YOUR TASK: Return each line of the material below exactly. Begin at the first and end on the line with "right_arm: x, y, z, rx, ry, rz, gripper".

Segment Start: DATA

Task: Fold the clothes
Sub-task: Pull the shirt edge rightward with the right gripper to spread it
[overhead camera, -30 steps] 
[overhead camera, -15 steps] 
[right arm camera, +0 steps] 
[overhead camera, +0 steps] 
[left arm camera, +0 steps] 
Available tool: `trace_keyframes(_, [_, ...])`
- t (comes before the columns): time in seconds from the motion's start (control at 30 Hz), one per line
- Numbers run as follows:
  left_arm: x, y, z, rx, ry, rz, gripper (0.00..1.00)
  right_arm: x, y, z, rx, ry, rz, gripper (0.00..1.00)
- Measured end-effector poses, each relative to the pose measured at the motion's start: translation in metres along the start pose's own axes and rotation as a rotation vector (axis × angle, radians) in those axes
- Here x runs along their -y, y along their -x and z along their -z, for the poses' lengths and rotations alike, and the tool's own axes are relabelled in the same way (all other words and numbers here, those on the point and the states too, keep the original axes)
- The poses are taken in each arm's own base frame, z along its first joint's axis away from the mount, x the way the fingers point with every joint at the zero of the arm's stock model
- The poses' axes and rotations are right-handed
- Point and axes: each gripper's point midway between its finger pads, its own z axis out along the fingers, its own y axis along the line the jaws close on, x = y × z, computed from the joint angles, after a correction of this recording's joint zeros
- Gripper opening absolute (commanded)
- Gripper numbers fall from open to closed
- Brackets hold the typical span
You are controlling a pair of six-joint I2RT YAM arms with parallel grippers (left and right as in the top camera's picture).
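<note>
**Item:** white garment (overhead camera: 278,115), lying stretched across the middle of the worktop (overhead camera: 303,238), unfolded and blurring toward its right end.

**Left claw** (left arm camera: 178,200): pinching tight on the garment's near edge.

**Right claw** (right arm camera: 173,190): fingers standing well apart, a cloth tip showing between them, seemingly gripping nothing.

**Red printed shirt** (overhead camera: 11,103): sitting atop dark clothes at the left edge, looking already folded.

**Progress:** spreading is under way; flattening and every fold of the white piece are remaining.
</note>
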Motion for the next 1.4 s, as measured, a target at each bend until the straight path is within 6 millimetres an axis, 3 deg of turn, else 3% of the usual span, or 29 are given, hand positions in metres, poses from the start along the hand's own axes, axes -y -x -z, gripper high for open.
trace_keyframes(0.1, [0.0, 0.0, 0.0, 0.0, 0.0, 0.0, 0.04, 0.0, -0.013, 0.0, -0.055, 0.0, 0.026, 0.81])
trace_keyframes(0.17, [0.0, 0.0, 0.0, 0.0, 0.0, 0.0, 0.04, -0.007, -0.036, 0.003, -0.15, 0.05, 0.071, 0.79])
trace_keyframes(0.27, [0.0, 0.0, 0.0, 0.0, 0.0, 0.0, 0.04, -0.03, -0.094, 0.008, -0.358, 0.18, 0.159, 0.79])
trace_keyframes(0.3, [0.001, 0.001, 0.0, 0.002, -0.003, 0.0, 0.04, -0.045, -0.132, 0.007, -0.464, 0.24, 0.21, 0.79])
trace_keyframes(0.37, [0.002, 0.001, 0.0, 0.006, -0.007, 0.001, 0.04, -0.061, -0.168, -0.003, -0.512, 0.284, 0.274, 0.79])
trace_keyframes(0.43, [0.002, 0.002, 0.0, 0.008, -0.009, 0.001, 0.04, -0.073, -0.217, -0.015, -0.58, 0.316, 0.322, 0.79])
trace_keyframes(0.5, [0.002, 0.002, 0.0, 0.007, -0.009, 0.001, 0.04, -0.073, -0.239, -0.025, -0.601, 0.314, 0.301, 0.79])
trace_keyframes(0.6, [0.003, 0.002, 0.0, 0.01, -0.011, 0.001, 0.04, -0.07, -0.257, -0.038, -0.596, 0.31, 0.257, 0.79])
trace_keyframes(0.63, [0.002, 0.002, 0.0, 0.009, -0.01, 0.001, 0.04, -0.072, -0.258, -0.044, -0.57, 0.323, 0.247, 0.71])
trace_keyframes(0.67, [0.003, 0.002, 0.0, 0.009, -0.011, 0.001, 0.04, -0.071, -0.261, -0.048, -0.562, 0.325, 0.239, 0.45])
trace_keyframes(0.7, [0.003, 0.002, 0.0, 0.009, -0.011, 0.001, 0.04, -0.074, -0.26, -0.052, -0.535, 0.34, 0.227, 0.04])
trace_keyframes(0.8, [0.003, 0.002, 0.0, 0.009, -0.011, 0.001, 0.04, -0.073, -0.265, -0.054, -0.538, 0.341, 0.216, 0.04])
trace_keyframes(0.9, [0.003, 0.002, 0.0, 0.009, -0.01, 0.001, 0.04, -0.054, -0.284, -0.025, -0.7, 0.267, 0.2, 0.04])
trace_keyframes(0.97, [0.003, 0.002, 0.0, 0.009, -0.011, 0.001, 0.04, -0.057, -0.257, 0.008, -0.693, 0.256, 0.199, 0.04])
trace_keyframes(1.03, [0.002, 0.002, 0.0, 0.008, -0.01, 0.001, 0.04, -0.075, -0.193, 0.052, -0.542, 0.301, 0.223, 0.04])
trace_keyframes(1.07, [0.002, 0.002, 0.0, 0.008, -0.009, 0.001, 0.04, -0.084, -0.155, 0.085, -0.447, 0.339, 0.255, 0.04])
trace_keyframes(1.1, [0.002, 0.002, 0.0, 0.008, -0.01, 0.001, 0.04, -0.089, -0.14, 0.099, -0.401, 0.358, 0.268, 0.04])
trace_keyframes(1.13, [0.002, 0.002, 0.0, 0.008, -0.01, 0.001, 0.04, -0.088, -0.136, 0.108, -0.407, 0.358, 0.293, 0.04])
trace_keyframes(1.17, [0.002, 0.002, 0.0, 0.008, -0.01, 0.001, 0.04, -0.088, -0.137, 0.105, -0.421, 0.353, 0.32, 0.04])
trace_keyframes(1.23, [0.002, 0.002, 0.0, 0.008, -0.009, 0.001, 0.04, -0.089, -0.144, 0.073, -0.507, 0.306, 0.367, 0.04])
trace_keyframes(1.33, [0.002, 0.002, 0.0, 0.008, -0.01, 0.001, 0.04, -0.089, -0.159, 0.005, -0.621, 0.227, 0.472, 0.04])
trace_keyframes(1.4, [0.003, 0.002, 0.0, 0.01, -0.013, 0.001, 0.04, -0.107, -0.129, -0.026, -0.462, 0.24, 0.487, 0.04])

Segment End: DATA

RESULT OF THIS EXERCISE:
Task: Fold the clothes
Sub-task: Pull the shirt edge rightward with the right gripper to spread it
[overhead camera, -30 steps] 
[overhead camera, -15 steps] 
[right arm camera, +0 steps] 
[overhead camera, +0 steps] 
[left arm camera, +0 steps] 
Available tool: `trace_keyframes(_, [_, ...])`
- t (comes before the columns): time in seconds from the motion's start (control at 30 Hz), one per line
- Numbers run as follows:
  left_arm: x, y, z, rx, ry, rz, gripper (0.00..1.00)
  right_arm: x, y, z, rx, ry, rz, gripper (0.00..1.00)

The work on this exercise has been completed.